Griffith described revenue sharing this way: "Big teams pay small teams so they can compete with middle teams." He said that squeezes the middle-market teams while leaving the Yankees, Mets, Red Sox and Dodgers still standing at the top of the money pile.

And that's the way the Players Association wants it, he said: the union opposes revenue sharing because it wants the big-market teams to retain the ability to spend on big contracts.

(Griffith, by the way, is a somewhat charming throwback like his father and namesake great-uncle. He urges us to remember "the ancient nature" of Major League Baseball, a business that was established in 1876 and underwent its last major change in 1903, when the American and National Leagues agreed to an equal partnership. He says today's owners are struggling to bring the industry up to date and doing a good job of it. Besides, he added - and I thought I saw the previous generations of Griffiths smiling over his shoulder - "the irascibility of its owners is one of its charms.")

So: what to do?

Aaron's prescription: market baseball as skillfully as the NBA and NFL have marketed their sports. Before that can happen, he said, the business must end "the chaos and mutual backbiting" among owners and between owners and players.

Gramlich, pointing to the success of the NFL with its sharing of all national TV revenues among teams, wants more revenue sharing in baseball.

Zimbalist agrees in part: "The biggest structural problem baseball has right now is the fractious ownership." He said the fight-to-the-death labor negotiations are really a three-way negotiation: big-market owners versus small-market owners versus players.

Part of his solution is not contraction but expansion: "One good way to excite America's youth about baseball is to bring the game's stars to more of the nation's top cities.
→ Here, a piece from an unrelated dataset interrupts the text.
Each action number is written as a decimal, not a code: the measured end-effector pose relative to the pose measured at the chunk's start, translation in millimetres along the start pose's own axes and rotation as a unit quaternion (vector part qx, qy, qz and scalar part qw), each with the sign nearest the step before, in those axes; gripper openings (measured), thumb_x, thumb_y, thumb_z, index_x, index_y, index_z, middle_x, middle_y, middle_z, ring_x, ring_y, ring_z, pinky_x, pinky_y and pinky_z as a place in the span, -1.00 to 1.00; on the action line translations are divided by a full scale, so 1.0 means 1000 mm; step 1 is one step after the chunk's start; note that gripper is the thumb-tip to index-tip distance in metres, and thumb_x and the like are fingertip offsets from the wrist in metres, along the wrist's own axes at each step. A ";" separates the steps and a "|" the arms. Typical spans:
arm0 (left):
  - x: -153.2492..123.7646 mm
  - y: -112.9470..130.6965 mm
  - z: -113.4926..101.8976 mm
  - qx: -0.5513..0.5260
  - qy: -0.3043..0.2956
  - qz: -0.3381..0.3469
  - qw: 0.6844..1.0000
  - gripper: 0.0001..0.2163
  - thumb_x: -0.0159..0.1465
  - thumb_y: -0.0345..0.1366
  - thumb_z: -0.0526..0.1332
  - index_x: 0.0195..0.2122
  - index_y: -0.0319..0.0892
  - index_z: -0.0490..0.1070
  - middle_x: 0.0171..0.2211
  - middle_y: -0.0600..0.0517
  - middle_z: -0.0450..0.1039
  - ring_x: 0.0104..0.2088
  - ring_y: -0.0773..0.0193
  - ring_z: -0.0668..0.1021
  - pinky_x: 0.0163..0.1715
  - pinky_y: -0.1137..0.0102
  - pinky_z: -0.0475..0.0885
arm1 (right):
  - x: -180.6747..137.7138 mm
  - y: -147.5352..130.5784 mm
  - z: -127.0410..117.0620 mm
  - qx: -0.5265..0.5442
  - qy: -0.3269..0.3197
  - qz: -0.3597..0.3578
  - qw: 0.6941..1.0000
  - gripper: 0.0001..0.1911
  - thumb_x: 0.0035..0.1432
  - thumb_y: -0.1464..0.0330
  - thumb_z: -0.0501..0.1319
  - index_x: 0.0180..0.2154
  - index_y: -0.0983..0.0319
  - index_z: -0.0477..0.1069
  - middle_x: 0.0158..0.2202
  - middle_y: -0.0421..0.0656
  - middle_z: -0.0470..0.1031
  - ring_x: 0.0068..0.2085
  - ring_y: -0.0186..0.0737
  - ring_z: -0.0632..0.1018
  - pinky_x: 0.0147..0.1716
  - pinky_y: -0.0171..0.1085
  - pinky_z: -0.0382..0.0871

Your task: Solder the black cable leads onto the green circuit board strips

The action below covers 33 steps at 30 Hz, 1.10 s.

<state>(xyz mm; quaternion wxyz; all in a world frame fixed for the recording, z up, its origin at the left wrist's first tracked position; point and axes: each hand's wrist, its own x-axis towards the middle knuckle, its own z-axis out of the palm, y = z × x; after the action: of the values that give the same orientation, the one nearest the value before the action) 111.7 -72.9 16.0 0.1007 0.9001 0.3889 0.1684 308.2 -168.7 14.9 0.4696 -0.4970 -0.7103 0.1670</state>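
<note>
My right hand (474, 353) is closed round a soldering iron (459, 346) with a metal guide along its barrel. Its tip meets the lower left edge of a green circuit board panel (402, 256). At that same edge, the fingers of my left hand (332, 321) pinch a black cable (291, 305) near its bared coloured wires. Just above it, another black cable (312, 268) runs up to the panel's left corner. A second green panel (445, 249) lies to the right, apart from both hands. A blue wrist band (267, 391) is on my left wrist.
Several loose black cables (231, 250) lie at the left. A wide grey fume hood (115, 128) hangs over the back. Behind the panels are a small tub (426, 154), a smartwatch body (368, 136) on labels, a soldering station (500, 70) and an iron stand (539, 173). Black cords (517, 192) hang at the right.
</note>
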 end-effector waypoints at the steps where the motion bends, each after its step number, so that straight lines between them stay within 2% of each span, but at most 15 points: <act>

Let the ten-year-olds in Washington, D.C., Portland Charlotte, Sacramento, and elsewhere seen Barry Bonds, Pedro Martinez and Randy Johnson play in person."

In his book he trots out the usual census figures to show that the eligible population of ballplayers - now including Latin America, Asia and Australia - could support additional teams.

Zimbalist sees some forces at work that might help reduce the revenue gap between rich and poor teams. That gap has been driven by skyrocketing local TV and cable revenues. But now, he says, the recent standoff between the Yankees' YES Network and Cablevision is being played out in other markets. Cable operators, who control the distribution channel, are balking at the fees - up to $2 per subscriber - being demanded by regional sports networks who own the programming, while the regional networks insist that their games be included in the basic cable package, not as premium services like HBO. He suggests the growing resistance of cable operators may shrink the revenue stream that enriches teams and their regional networks in the large markets.

He says the owners' one experiment in pure socialism may prove to be their salvation. MLB.com, now offering a variety of streaming audio and video products for a fee, will generate net profits of $50 million this year and perhaps $80 million-$90 million next year, by his estimate. That money is shared equally among the teams.

Zimbalist points out that Commissioner Selig loosed the contraction monster just as the game was showing signs of recovery from the 1994 strike: baseball revenues grew at an annual rate of more than 14 percent a year from 1996-2001.

Last year, with contraction and a potential strike making headlines, attendance dropped by 6 percent. He said attendance is down by 8 percent in the opening weeks of this season.

We should know soon whether Zimbalist's contraction scenario is a real possibility. MLB has said it wants to choose the Expos' new home by July in order to move the team next year. Recently, however, some anonymous MLB officials have been backing away from that; one said it's 50-50 whether the relocation will happen in 2004.